Going forward, many of the growers I’ve worked with have been relying on Rely 280 (glufosinate) or Gramoxone (paraquat) for sucker control. For both, do not allow spray to contact green tissue (except suckers!). I cannot emphasize this enough! For glufosinate, be sure to follow the split application as per the label. Treated suckers should not exceed 12 inches in length, to minimize the risk of injury to the tree. Another option is Aim/Shark (carfentrazone-ethyl) an HRAC Group 14 Herbicide that is labeled for all tree fruits to suppress root suckers. Do not allow spray to come in contact with ANY green tissue. Trees should be established in the orchard at least one year or their trunks should be protected with an impervious trunk wrap or latex paint as any of these herbicides can cause injury if they get in contact with young bark (conservatively guessing at least 5years based upon what I’ve seen this year). Allow at least 7 (or up to 14 days, depending upon label) before reapplication. Some of these herbicides are slow to burn down, and problems with excess damage may occur if the grower impatiently reapplies trying to kill suckers before the timeframe provided in the label.

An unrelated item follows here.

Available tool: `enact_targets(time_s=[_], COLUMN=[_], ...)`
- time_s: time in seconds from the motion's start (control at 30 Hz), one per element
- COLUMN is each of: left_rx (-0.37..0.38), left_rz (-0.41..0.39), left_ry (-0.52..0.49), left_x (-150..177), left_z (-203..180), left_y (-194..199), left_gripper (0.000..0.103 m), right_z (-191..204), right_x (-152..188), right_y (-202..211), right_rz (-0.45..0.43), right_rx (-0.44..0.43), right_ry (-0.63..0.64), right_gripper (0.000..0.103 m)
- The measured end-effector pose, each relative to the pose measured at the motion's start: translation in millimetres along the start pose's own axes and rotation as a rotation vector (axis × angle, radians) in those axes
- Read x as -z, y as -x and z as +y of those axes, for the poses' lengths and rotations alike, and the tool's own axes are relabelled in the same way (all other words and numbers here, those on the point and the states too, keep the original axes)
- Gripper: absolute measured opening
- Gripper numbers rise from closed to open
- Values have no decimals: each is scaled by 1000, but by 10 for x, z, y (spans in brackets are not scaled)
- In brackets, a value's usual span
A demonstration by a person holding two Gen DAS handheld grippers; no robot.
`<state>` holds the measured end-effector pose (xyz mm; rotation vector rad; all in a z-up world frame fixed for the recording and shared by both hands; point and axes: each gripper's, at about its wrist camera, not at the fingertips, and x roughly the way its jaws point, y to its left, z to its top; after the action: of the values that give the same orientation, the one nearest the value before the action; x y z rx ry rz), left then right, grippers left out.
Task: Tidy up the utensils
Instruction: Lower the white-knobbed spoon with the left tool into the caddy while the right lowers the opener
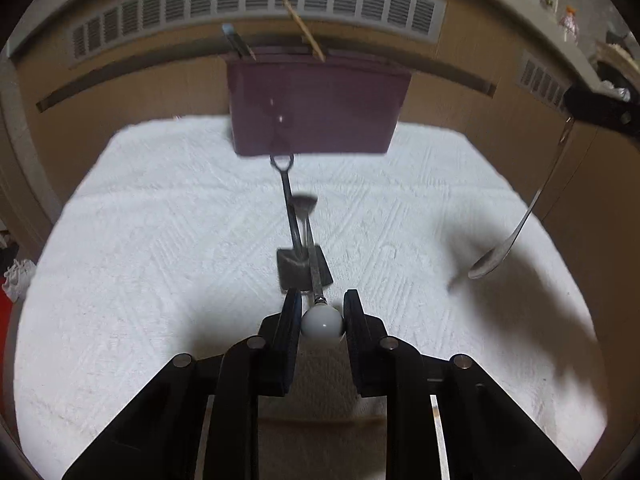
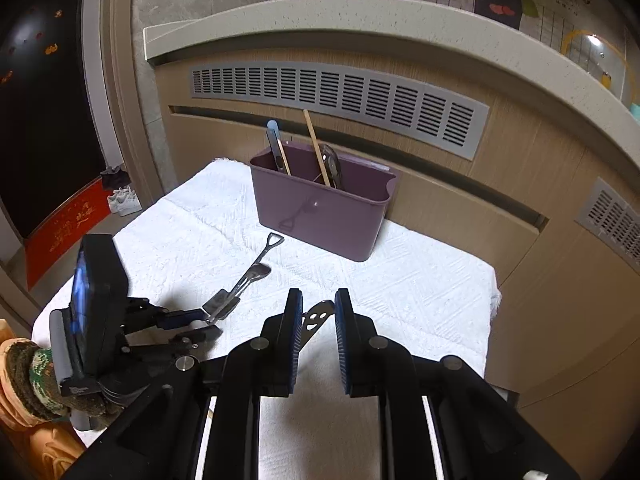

Protecting the rootstock is as important as protecting the scion, if not more so! Be sure to get the rootstock that works best for your orchard, production system, disease history, and management style to put your roots and rootstocks down in a way to establish long-term success.

Table 1. Common apple rootstock and reported disease resistances (citations 1-5, personal observations, NC-140 trial).

Apple rootstock cultivar Fire Blight Resistance Rating Phytophthora Resistance Rating*
Bud.9 VR R
Bud. 10 R U
Bud.118 U VR
Geneva 11 S MR
Geneva 16 MS MR
Geneva 30 R R
Geneva 41 R U
Geneva 65 R R
Geneva 935 R U
Mark S R
MM.106 MS VS
MM.111 R S-MR
M.27 S MR
M.7 S S
M.7a S S
M.9 S VR
M9Nic29, Burg756S S U
Ottawa 3 VS R
P.2 VS R
P.22 VS R
Vineland 3 MS U
Vineland 4 VS U

VR=very resistant> MR=moderately resistant> R=resistant> MS=moderately susceptible> S=susceptible > VS=very susceptible. U = unknown/no data found.

*There are many Phytophthora species capable of infecting apples, and resistance to any one species, like P. cactorum, doesn’t guarantee resistance to the many other species found throughout the United States.

Literature Cited

  1. Norelli, J. et al. 2000. Fire blight of apple rootstocks. Available online at:
  2. Russo, N. L., Robinson, T. L., Fazio, G., and Aldwinckle, H. S. 2008. Fire blight resistance of Budagovsky 9 apple rootstock. Plant Dis. 92:385-391.
  3. Jones, A.L. and Aldwinckle, H.S. (editors). 1990. Compendium of Apple and Pear Diseases. The American Phytopathological Society, 3340 Pilot Knob Rd., St. Paul, MN 55121.
  4. Russo, N. L., Robinson, T. L., Fazio, G., & Aldwinckle, H. S. 2007. Field Evaluation of 64 Apple Rootstocks for Orchard Performance and Fire Blight Resistance. HortScience 42: 1517-1525. Retrieved Aug 24, 2020, from
  5. Browne, G.T. & M. Mircetich. 1993. Relative Resistance of Thirteen Apple Rootstocks to Three Species ofPhytophthora. Phytopathology 83:744-749.